┌─ Collected data

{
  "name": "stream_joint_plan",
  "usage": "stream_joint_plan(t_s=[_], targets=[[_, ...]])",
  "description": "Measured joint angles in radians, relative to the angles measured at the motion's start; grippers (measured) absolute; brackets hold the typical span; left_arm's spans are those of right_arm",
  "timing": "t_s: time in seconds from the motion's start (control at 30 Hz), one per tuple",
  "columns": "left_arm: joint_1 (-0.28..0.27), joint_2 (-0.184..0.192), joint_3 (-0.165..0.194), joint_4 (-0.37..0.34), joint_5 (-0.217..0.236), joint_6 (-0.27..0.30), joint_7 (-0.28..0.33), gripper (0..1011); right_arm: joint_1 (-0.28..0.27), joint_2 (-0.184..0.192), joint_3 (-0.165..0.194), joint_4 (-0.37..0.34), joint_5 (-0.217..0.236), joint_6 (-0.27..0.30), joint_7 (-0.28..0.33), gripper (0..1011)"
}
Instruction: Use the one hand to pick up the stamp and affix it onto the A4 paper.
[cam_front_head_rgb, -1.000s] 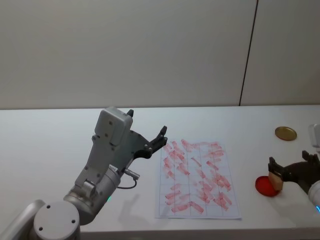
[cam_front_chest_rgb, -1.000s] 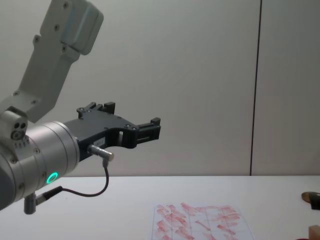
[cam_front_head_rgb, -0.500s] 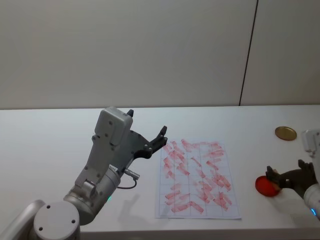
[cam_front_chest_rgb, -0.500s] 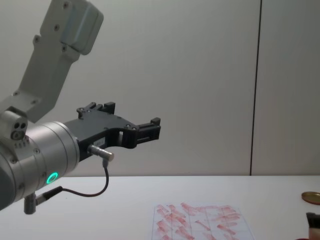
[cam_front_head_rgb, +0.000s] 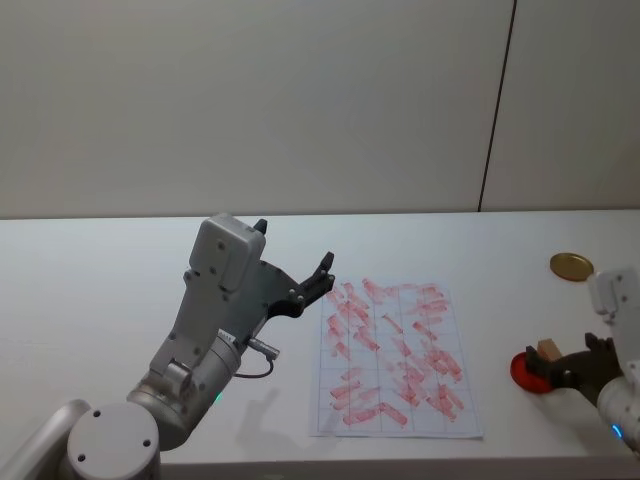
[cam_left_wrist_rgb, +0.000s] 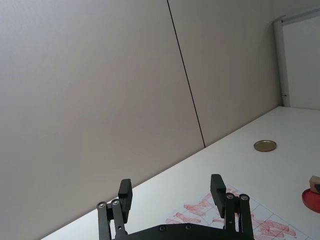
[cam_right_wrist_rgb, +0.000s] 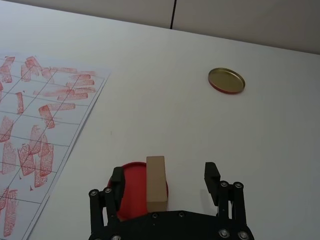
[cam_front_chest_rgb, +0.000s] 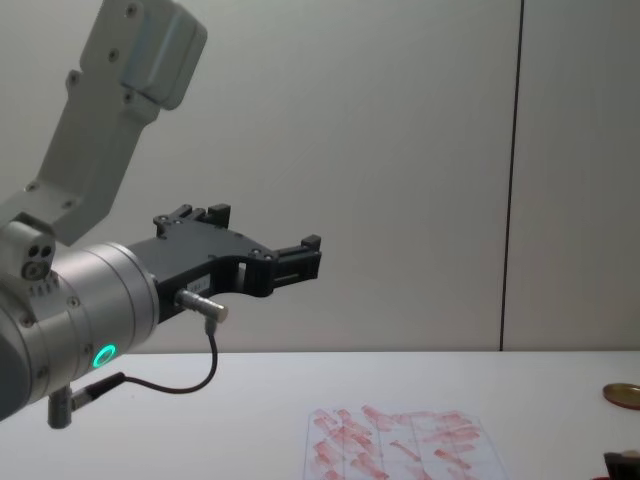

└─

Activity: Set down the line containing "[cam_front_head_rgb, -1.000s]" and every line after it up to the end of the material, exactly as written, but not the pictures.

Your response:
[cam_front_head_rgb, -1.000s] 
[cam_front_chest_rgb, -1.000s] 
[cam_front_head_rgb, -0.500s] 
[cam_front_chest_rgb, -0.500s] 
[cam_front_head_rgb, +0.000s] 
[cam_left_wrist_rgb, +0.000s] 
[cam_right_wrist_rgb, +0.000s] 
[cam_front_chest_rgb, +0.000s] 

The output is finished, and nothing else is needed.